#### Task objective:
Would you reproduce, word for word, only the lines running from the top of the data through the line containing "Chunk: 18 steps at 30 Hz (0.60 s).", and none of the pictures?

Records excerpted from a collection:
____________________

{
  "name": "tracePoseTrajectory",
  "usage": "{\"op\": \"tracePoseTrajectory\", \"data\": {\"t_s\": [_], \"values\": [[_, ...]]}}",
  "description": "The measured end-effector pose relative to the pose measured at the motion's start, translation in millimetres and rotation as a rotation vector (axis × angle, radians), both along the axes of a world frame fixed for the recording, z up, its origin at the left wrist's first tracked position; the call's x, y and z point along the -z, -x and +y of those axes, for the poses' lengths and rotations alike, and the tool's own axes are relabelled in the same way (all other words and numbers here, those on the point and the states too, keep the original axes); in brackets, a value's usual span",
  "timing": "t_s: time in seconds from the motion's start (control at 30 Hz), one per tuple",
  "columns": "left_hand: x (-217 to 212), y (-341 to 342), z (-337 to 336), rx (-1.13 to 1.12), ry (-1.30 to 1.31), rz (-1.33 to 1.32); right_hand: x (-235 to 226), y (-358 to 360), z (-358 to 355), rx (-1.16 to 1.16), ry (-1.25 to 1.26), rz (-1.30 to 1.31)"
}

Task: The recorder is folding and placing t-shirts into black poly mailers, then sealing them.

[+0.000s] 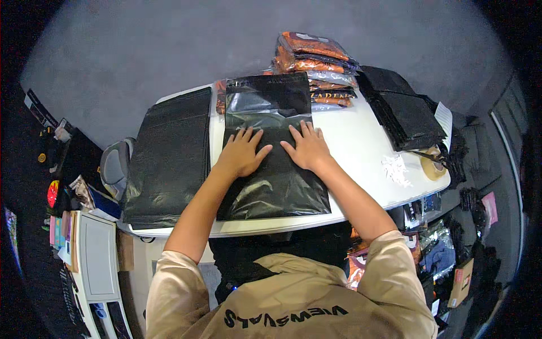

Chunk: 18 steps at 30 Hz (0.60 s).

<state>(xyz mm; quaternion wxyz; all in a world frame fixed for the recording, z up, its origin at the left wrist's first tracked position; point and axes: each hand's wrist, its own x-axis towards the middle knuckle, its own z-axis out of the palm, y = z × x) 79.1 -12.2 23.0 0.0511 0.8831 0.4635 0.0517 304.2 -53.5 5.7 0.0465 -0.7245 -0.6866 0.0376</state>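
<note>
A large black plastic mailer bag (pixel 271 195) lies flat on the white table (pixel 361 164), its far end reaching toward a pile of wrapped garments. My left hand (pixel 241 151) rests on the left half of the bag, fingers spread and palm down. On its right side my right hand (pixel 307 146) presses in the same way, fingers apart. Neither hand grips anything. The bag's surface is creased and shiny, and I cannot tell whether anything is inside. To the left, a stack of flat black mailer bags (pixel 169 155) covers that end of the table.
Clear-wrapped orange and dark garments (pixel 316 56) are piled at the far edge. More black bags (pixel 409 110) lie at the far right, near a roll of tape (pixel 433 165) and scattered white paper slips (pixel 396 170). A white cabinet (pixel 99 257) stands at lower left.
</note>
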Motion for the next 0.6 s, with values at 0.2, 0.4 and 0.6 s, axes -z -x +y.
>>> {"op": "tracePoseTrajectory", "data": {"t_s": [0.2, 0.4, 0.6], "values": [[6, -9, 9, 0.101, 0.024, -0.028, 9, 5, 7, -0.141, -0.068, 0.114], [8, 14, 26, 0.002, 0.024, -0.059, 2, -1, 11, -0.013, -0.052, 0.034], [12, -2, 29, 0.164, 0.023, -0.091, 14, 10, 12, -0.225, -0.146, 0.111]]}}
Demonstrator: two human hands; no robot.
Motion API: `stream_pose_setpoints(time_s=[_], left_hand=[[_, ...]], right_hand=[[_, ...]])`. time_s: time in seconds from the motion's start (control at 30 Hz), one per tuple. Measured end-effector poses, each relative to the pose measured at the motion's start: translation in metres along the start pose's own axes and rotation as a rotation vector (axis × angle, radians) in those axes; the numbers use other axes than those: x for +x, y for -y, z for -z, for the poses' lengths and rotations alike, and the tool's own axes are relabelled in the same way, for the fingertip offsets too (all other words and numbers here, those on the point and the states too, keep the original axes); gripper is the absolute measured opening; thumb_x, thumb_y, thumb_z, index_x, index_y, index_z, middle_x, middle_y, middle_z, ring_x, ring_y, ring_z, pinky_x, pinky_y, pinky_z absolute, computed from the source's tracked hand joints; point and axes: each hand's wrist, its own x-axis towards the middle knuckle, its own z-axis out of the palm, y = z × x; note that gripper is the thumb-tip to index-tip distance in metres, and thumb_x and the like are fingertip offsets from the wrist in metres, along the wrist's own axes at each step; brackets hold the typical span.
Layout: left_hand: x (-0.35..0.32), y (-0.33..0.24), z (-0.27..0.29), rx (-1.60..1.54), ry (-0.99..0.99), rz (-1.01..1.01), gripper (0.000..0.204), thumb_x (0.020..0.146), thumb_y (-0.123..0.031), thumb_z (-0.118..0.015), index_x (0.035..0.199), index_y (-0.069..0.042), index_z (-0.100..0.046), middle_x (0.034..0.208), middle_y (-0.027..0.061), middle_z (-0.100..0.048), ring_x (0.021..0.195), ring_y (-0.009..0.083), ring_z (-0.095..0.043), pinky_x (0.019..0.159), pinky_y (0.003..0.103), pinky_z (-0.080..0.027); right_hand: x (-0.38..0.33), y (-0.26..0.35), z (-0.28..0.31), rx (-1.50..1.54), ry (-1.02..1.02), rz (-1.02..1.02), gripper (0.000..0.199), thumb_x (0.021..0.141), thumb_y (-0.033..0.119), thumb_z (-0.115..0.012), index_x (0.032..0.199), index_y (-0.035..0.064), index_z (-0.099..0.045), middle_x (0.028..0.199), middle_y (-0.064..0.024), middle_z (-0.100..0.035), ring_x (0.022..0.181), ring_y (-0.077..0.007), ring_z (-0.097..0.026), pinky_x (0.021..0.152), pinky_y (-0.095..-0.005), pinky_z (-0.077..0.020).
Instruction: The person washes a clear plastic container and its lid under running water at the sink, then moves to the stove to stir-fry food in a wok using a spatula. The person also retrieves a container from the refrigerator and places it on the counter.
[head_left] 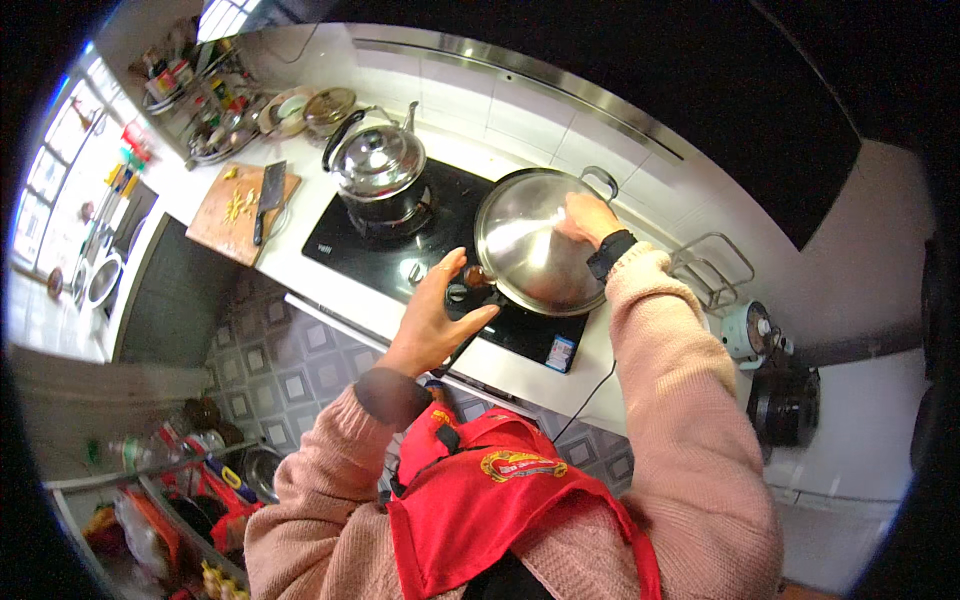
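Observation:
A shiny domed metal lid (520,245) covers a wide pan on the right side of the black glass stove (330,225). My right hand (592,218) is closed at the top of the lid, its fingers curled where a knob would be; the knob itself is hidden. My left hand (432,322) hovers over the stove's front edge, thumb and fingers spread, with nothing in it. Just beyond its fingertips the pan's brown handle (478,277) points toward me. On the far side of the pan a metal loop handle (601,180) sticks out.
A steel kettle (380,160) stands on the left burner. Further left, a cleaver (270,195) and pale chopped pieces lie on a wooden cutting board (215,225). A wire rack (712,268) and a light green appliance (745,335) stand right of the stove. A range hood (530,85) hangs above.

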Motion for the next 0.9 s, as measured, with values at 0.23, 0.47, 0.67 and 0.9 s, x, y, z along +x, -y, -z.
stream_pose_setpoints(time_s=[0.23,0.47,0.67,0.9], left_hand=[[0.044,0.005,-0.013,-0.32,0.266,0.096,0.033,0.096,-0.012,-0.067,0.125,0.0,-0.057,0.114,0.0096,-0.068,0.102,0.013,-0.064,0.09,0.027,-0.051],[0.047,0.006,-0.008,-0.271,0.279,0.059,0.023,0.097,-0.011,-0.065,0.116,0.0,-0.06,0.106,0.0103,-0.07,0.097,0.015,-0.067,0.084,0.027,-0.052],[0.044,0.001,-0.013,-0.341,0.244,0.021,0.026,0.094,-0.007,-0.067,0.119,-0.002,-0.061,0.11,0.0055,-0.07,0.095,0.0104,-0.065,0.086,0.025,-0.05],[0.029,0.0,-0.016,-0.311,0.194,-0.005,0.034,0.094,-0.002,-0.066,0.126,-0.001,-0.055,0.114,0.007,-0.067,0.098,0.0099,-0.063,0.085,0.024,-0.05]], right_hand=[[-0.01,0.009,0.019,0.193,0.006,-0.137,0.032,0.075,0.023,-0.067,0.09,-0.0054,-0.072,0.093,-0.0287,-0.069,0.09,-0.0425,-0.068,0.08,-0.0464,-0.0551],[-0.051,0.009,0.042,0.292,-0.201,-0.202,0.038,0.08,0.027,-0.07,0.105,-0.0005,-0.064,0.092,-0.0242,-0.069,0.088,-0.0392,-0.067,0.079,-0.0446,-0.0528],[-0.112,-0.009,0.065,0.348,-0.403,-0.23,0.041,0.079,0.024,-0.073,0.111,0.0029,-0.061,0.089,-0.0205,-0.069,0.082,-0.0363,-0.068,0.073,-0.0428,-0.0533],[-0.227,-0.089,0.074,0.557,-0.529,-0.386,0.037,0.082,0.021,-0.076,0.112,0.0052,-0.061,0.087,-0.0109,-0.07,0.082,-0.0187,-0.07,0.072,-0.0341,-0.0543]])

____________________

#### Reply to the exercise:
{
  "name": "tracePoseTrajectory",
  "usage": "{\"op\": \"tracePoseTrajectory\", \"data\": {\"t_s\": [_], \"values\": [[_, ...]]}}",
  "description": "The measured end-effector pose relative to the pose measured at the motion's start, translation in millimetres and rotation as a rotation vector (axis × angle, radians), both along the axes of a world frame fixed for the recording, z up, its origin at the left wrist's first tracked position; the call's x, y and z point along the -z, -x and +y of those axes, for the poses' lengths and rotations alike, and the tool's own axes are relabelled in the same way (all other words and numbers here, those on the point and the states too, keep the original axes); in brackets, a value's usual span",
  "timing": "t_s: time in seconds from the motion's start (control at 30 Hz), one per tuple",
  "columns": "left_hand: x (-217 to 212), y (-341 to 342), z (-337 to 336), rx (-1.13 to 1.12), ry (-1.30 to 1.31), rz (-1.33 to 1.32); right_hand: x (-235 to 226), y (-358 to 360), z (-358 to 355), rx (-1.16 to 1.16), ry (-1.25 to 1.26), rz (-1.30 to 1.31)"
}

Task: The recorder is folding and placing t-shirts into black poly mailers, then sealing them.

[+0.000s] 

Chunk: 18 steps at 30 Hz (0.60 s).

Nothing remains to add to the answer.